Stewardship Minutes

Anna Marie Smith-Butts

Stewardship – Your Time, Your Talent, Your Treasure

Time: In the early 1970’s, we moved to Virginia Beach from Connecticut. St. Nicholas was our very first church here. My parents decided to take the family to a parish closer to home, but when it was time for me to be confirmed, I wanted to be confirmed here–because this was the “family” I was comfortable with. I went through CCD and stood at the altar of this church (which was over where Peg and the Choir are) and received my Confirmation, with my father at my side as my sponsor. 2 years later he was gone -- lung cancer, and our family was going to Holy Family. For the next several years, as time passed, our family continued to go to church at HF, but whenever I needed to feel a sense of support and love, I would borrow Mom’s car and come to St. Nick’s.

Talent: I went to college, stopped going to church for a few years, and in 1982 or 1983, came back to St. Nicholas as a regular parishioner, again because of the sense of family, but also now because of the music. You see, Peg Bartolotta had arrived! Not only had her stewardship begun for this parish, but the stewardship of a cantor by the name of Courtney Tierney absolutely reached out and lifted our hearts every Sunday. I had always said “I can do that,” but I was waiting to be asked . . . Well, Courtney chased me out into the parking lot one Sunday, and ASKED, and that was the beginning of my education about what it meant to be a real part of a ministry and to steward one’s talents.

Soon after that, my mother was diagnosed with leukemia. Without this community full of stewardship, I would have lost my way in a very real valley of despair. When Mom died, Father John Grace was the pastor here, and his special message of love and the embracing arms of the St. Nicholas congregation carried my siblings and me in many quiet and unobtrusive ways through the months of grief.

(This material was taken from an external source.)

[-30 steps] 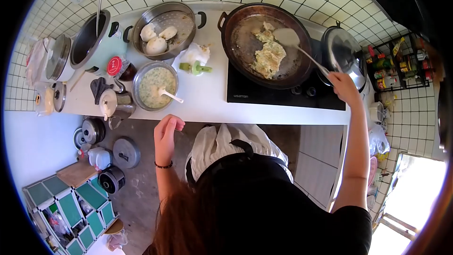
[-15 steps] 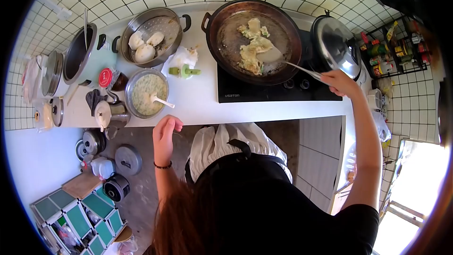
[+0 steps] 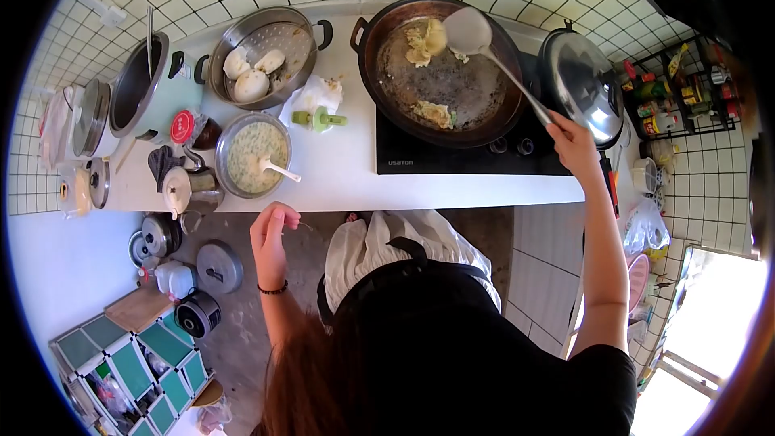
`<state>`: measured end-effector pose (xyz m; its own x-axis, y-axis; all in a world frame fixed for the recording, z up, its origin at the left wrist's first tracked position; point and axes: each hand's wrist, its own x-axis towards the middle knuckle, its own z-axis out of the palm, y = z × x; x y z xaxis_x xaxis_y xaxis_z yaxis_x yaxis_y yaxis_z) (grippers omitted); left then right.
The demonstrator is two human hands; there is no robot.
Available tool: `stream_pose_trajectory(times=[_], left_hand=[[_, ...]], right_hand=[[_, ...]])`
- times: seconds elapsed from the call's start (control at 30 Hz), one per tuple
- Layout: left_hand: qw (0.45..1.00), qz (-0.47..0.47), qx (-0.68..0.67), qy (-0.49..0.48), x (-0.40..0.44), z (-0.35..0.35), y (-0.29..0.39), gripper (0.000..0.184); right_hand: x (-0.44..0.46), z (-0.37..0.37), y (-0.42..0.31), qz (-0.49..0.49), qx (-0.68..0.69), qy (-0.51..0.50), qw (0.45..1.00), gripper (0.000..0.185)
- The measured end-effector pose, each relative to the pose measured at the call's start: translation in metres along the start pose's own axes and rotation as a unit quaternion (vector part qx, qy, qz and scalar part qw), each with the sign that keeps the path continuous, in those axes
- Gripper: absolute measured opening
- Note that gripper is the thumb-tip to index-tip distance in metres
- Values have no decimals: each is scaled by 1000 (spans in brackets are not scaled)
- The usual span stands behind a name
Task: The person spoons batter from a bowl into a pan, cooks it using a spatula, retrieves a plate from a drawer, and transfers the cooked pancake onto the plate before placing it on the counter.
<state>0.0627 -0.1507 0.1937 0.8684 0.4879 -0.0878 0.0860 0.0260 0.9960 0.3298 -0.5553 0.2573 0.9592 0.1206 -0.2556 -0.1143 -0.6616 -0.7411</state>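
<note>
My right hand (image 3: 575, 145) is closed around the handle of a spatula (image 3: 468, 30). Its broad blade is over the back of the wok (image 3: 502, 117), beside a folded lump of egg pancake (image 3: 425, 40). A smaller browned piece (image 3: 433, 115) lies near the wok's front. My left hand (image 3: 274, 230) hovers just off the counter's front edge, fingers bent and pressed together. A faint thin line runs from its fingertips, too fine to name. Nearest to it stands a metal bowl (image 3: 222, 163) of pale batter with green bits, a white spoon (image 3: 278, 169) resting inside.
The wok sits on a black induction cooker (image 3: 404, 157). Left of it are a green-handled tool (image 3: 320, 119), a steamer pan (image 3: 303, 52) with white pieces, a pale green pot (image 3: 179, 85) and a kettle (image 3: 202, 194). A lidded pan (image 3: 569, 73) and spice rack (image 3: 686, 97) stand right.
The spatula has swung from the wok's middle to its back. The egg pancake is now bunched at the back, with a piece left in front. My left hand has shifted slightly left, fingers closer together.
</note>
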Motion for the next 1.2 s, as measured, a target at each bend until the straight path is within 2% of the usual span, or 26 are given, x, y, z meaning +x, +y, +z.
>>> stream_pose_trajectory(times=[0.03,0.13,0.17,0.27,0.4,0.43,0.57,0.67,0.77,0.87,1.07,1.2], left_hand=[[1000,4,2,0,1,-1,-1,28],[1000,9,-3,-4,5,-1,0,29],[1000,10,-6,-7,7,0,1,29],[1000,6,12,-16,11,3,4,29],[1000,2,7,-14,12,5,4,30],[1000,0,9,-16,12,4,3,30],[1000,-2,5,-12,8,2,2,30],[1000,4,4,-13,4,-4,-1,30],[1000,-2,-2,3,-2,-8,-4,29],[1000,-2,-7,6,-7,-9,-6,29],[1000,-7,-4,2,-12,-8,-3,28],[1000,6,-13,16,-13,-9,-3,28]], right_hand=[[-2,-6,1,-76,-111,48,990,33],[-27,-1,-16,-177,-263,130,939,32],[-30,4,-13,-251,-243,149,925,32],[-41,8,-22,-173,-298,118,932,32],[-28,3,-6,-146,-242,126,951,34],[-24,0,-13,-68,-242,96,963,34],[13,-13,14,-31,-237,9,971,35],[33,-13,15,95,-109,-69,987,36],[37,1,-8,117,-56,-102,986,36],[55,24,-8,110,34,-192,975,36],[50,78,-9,145,210,-176,951,37],[23,51,-6,76,145,-99,982,35]])
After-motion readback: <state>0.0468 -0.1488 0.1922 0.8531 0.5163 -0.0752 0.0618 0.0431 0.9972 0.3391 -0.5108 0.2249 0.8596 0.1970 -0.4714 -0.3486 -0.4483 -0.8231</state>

A few years after that, I left Va Beach for New York City – you know the old adage you don’t know what you have until you lose it? Well, I found out pretty quickly what I had with St. Nicholas. It took me 6 years to find a parish in New York that in any way shaped up to the standard St. Nicholas (and Peg!) had set. Of course, for me, the deciding factor on staying with any church was the music! Every time I open my mouth to sing, I am praying!

Treasure: The crowning grace to this stewardship story was that when my husband and I decided to move from New York back to Va Beach, Peg was still here – I knew EXACTLY where I would be coming to church. Not only was the music what I had missed for so many years, but there was such a strong spirit and a closeness to this community. In the summer of 2002, my husband finally experienced what I had known since I was a teenager – that a church community is so much more than a building where a bunch of families come together on Sunday to worship. I want to share with you a section of the memorial that my husband and I wrote for the memorial service for our baby:

We discovered again and again what it means to be part of a community of caring; how meaningful it is to have true friends who are unconditionally supportive and present, for family who have traveled distances and taken time out of their lives to share an experience that would have been easier to avoid. We learned through our son, William Eckart, whose passage here was brief, lasting lessons of what it means to love and be loved. Those who have been with us physically, by your thoughts, cards and kind words, you are our heroes. For your moral courage, for living the ideals of love without reservation, friendship, and true community, we award you the medal of our hearts.

Time, Talent, Treasure. Three words with as many different personal meanings as there are members of this church, not just Saint Nicholas, not just the American Catholic Church, but the universal family of God. And I know that many of you, like Wolf and I, have experienced the fact that when you give a little of ANY of the three – time talent or treasure – it will come back to you ten and one hundred fold. Only you can determine what gift you have to give, but rest assured whether it is a 10-minute visit to someone who is homebound, or the weekly gift of music, or participation in the Parable Project by making cookies and selling them door to door, you DO have something to share. So just like Courtney Tierney asked me 20 years ago, I am asking YOU. You can be 10, you can be 30, you can be 90, but the gifts of spirit only you can give will last forever.